A gigante do comércio eletrónico lançou a divisão de transporte aéreo há quatro anos, depois de um período em que utilizou aviões alugados para o efeito.

"O nosso objetivo é continuar a atender a clientes em todos os Estados Unidos da maneira que eles esperam da Amazon, e comprar as nossas próprias aeronaves é o próximo passo natural em direção a esse objetivo", disse a vice-presidente da Amazon Global Air, Sarah Rhoads, em comunicado.

"Ter uma combinação de aeronaves alugadas e próprias na nossa crescente frota permite-nos gerir melhor as nossas operações, o que nos ajuda a manter o ritmo no cumprimento das promessas aos clientes."

As aeronaves adquiridas da WestJet estão a ser convertidas de transporte de passageiros para carga e farão parte da frota da Amazon ainda este ano, segundo a empresa.

Os jatos comprados da Delta não deverão entrar em operação na frota da Amazon até 2022. A Amazon Air está a expandir-se globalmente e a incorpor o uso de combustível de aviação sustentável e equipamentos de solo movidos a eletricidade de painéis solares, de acordo com a empresa.
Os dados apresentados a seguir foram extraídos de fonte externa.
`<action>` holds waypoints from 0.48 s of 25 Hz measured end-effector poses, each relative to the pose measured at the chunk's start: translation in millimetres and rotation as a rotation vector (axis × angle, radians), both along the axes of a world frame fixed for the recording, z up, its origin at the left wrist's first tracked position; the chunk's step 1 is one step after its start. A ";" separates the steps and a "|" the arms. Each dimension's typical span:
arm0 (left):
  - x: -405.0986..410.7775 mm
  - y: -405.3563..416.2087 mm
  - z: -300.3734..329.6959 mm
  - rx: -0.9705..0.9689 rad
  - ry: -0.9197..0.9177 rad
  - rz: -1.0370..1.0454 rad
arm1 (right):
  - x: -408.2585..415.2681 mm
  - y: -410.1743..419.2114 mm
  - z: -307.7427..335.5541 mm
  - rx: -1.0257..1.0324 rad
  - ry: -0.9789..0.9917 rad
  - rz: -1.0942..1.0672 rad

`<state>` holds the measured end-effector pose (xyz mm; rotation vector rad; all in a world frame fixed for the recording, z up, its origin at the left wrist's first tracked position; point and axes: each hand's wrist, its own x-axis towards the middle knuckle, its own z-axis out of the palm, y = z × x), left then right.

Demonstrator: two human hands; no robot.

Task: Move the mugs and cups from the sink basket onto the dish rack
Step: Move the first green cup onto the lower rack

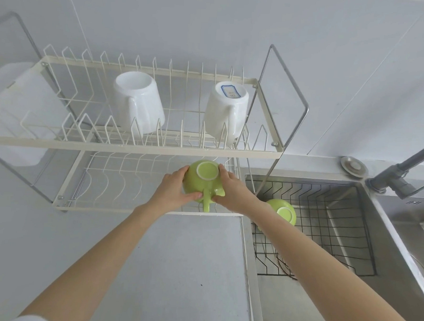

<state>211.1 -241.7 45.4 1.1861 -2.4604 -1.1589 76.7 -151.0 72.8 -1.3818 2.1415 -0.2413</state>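
Observation:
An upside-down green cup (pixel 203 182) is held between my left hand (pixel 172 190) and my right hand (pixel 231 190), over the right end of the lower tier of the white wire dish rack (pixel 107 145). Its handle points toward me. A second green cup (pixel 283 212) lies upside down in the black wire sink basket (pixel 338 232), partly hidden by my right forearm. Two white mugs stand upside down on the rack's upper tier, one in the middle (pixel 137 101) and one at the right (pixel 225 109).
The steel sink (pixel 388 220) holds the basket, with a grey faucet (pixel 401 179) at its back right and a round metal cap (pixel 353 167) on the ledge. A grey counter (pixel 162 269) lies in front of the rack. A white container (pixel 19 94) sits behind the rack's left end.

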 end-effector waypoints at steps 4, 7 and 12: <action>0.6 -2.0 2.0 0.006 -0.054 -0.051 | 2.9 1.8 1.7 0.002 0.034 -0.002; 4.8 -0.8 4.7 -0.023 -0.096 -0.073 | 5.6 7.4 5.4 -0.008 0.051 0.013; 15.4 16.3 20.6 -0.199 -0.234 -0.131 | 10.9 30.1 18.4 -0.057 0.074 0.081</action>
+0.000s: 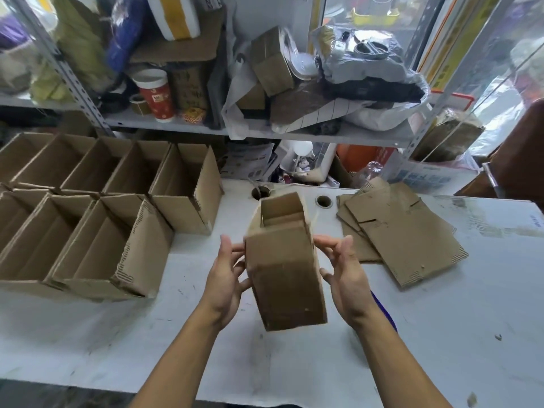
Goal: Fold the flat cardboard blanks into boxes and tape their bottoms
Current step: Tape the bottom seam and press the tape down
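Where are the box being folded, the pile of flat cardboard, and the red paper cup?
box [287,278]: head view, near front panel.
flat cardboard pile [403,231]: head view, top sheet's middle.
red cup [156,98]: head view, printed side.

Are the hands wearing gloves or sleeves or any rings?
No. Both hands, the left hand and the right hand, are bare, with no gloves. No rings, watch or bracelets show on the parts in view. The forearms are bare too, with no sleeves right down to the bottom of the picture.
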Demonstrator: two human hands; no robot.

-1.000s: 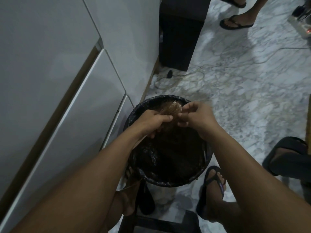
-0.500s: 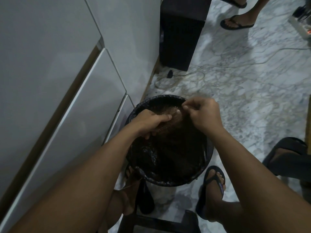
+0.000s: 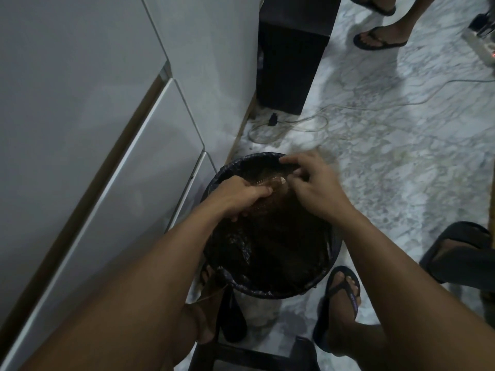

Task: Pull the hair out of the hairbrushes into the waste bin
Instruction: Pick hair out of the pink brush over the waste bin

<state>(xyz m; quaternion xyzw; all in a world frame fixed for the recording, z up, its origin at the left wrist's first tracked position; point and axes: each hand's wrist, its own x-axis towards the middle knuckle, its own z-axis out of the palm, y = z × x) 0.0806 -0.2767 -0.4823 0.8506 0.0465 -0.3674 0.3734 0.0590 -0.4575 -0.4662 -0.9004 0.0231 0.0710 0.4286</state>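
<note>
While the left hand (image 3: pixel 241 192) grips the brown bristled hairbrush (image 3: pixel 267 188) over the black-lined round waste bin (image 3: pixel 332 253), the right hand (image 3: pixel 308 180) pinches hair at its tip; better to tug away from that grip, low.

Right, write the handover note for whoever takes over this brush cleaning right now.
Left hand: grips the brown hairbrush and holds it over the round waste bin with the black liner.
Right hand: fingers curled at the brush's far end, seemingly pinching hair there; the strands themselves are too blurred to make out.
Done: brush is positioned above the bin, so whatever comes loose should fall inside. The bin's contents are too dark to judge.
Left: keep pulling hair off this brush and drop it in. No other hairbrush is in view, so find the rest.
</note>
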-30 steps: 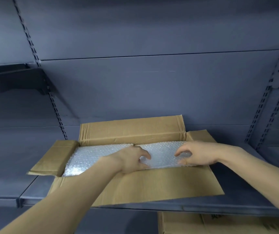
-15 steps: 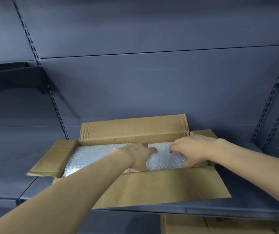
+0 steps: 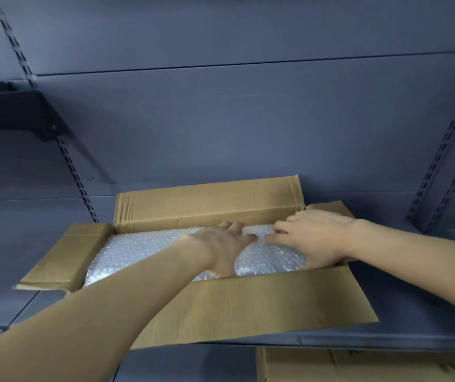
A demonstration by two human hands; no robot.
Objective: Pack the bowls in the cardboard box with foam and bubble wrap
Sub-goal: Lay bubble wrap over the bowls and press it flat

A Amazon investiu fortemente na expansão e no fortalecimento de sua rede de distribuição, muito antes de a pandemia causar um aumento repentino de negócios em sua plataforma.

Ao mesmo tempo, os riscos da covid-19 arrasaram a indústria de viagens, fazendo com que as companhias aéreas considerassem a venda de aeronaves para reduzir custos e gerar dinheiro.